In unresectable metastatic colorectal cancer, the debate currently focuses on how best to combine the most active agents.24 Many studies suggest that more active initial treatment, using irinotecan or oxaliplatin combined with FU-LV, is more effective in these patients.13-17 The tritherapies combining FU-LV, oxaliplatin, and irinotecan has given interesting results in terms of survival and the response rate.25,26 However, these schedules are highly toxic, with grade 3 to 4 neutropenia in 45% to 80% of patients (febrile neutropenia in 6% to 14% of patients), grade 3 to 4 diarrhea in 20% to 32% of patients, and grade 2 alopecia in 40% of patients.25,26 Sequential regimens based on FU-LV plus oxaliplatin and FU-LV plus irinotecan, used in the palliative setting, seem to be far less toxic while offering similar efficacy.16,27 In our study, the patients had limited disease or were tumor free at the time of chemotherapy, and this might partly explain the good toxicity profile relative to patients treated palliatively.
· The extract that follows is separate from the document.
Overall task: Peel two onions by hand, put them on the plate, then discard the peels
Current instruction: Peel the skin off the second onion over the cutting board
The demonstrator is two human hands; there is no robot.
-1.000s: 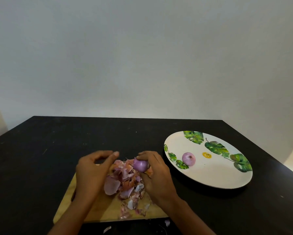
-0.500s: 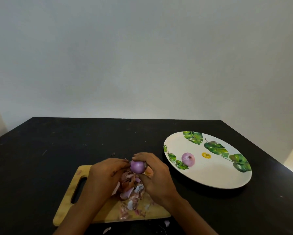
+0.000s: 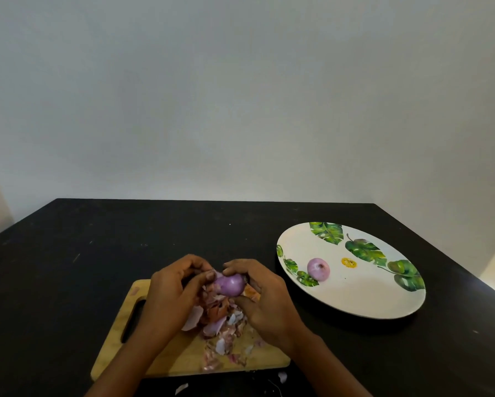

However, tolerability was excellent, with no grade 3 to 4 toxicities in 70% of patients. Considering both therapeutic sequences, severe hematologic toxicities (ie, thrombocytopenia and neutropenia) occurred in 12 patients (25%), without any febrile neutropenia. No grade 3 neurotoxicity was observed after 3 months of FOLFOX-7 treatment, and grade 3 diarrhea occurred in only 6% of patients during FOLFIRI treatment. No treatment-related deaths occurred.

Two large studies have included experimental arms combining intra-arterial and intravenous (IV) chemotherapy, in comparison with IV therapy alone10 or surgery alone.11 Our MIROX strategy compares well with these latter treatments. In the study by Kemeny et al,10 three deaths caused by toxicity (4%) occurred in the group receiving both IV and intra-arterial chemotherapy. Although the latter authors did not assess toxicity with NCI-CTC criteria, significantly more patients in the combined-treatment group than in the systemic treatment group had toxic diarrhea or required hospitalization for adverse effects. Moreover, complications related to the pump and catheter used for hepatic arterial infusion occurred in 22% of patients. In the second study by Kemeny et al,11 no deaths caused by toxicity occurred, but grade 3 to 4 toxicities were observed in 32% of patients, including nine patients (20%) who had severe hepatic toxicity. Moreover, in these two studies, only two thirds of the patients received the planned number of hepatic arterial infusions because of toxicity or progression. Thus, although hepatic arterial infusion seems to reduce the risk of hepatic recurrence and showed a survival benefit in one randomized study (in combination with systemic chemotherapy), this procedure requires a high level of expertise and carries a risk of specific complications. The toxicity results of the European Organization for Research and Treatment of Cancer randomized controlled trial, comparing adjuvant FOLFOX to surgery alone in patients with resectable hepatic metastases from colorectal cancer, will not be available before the middle of 2005.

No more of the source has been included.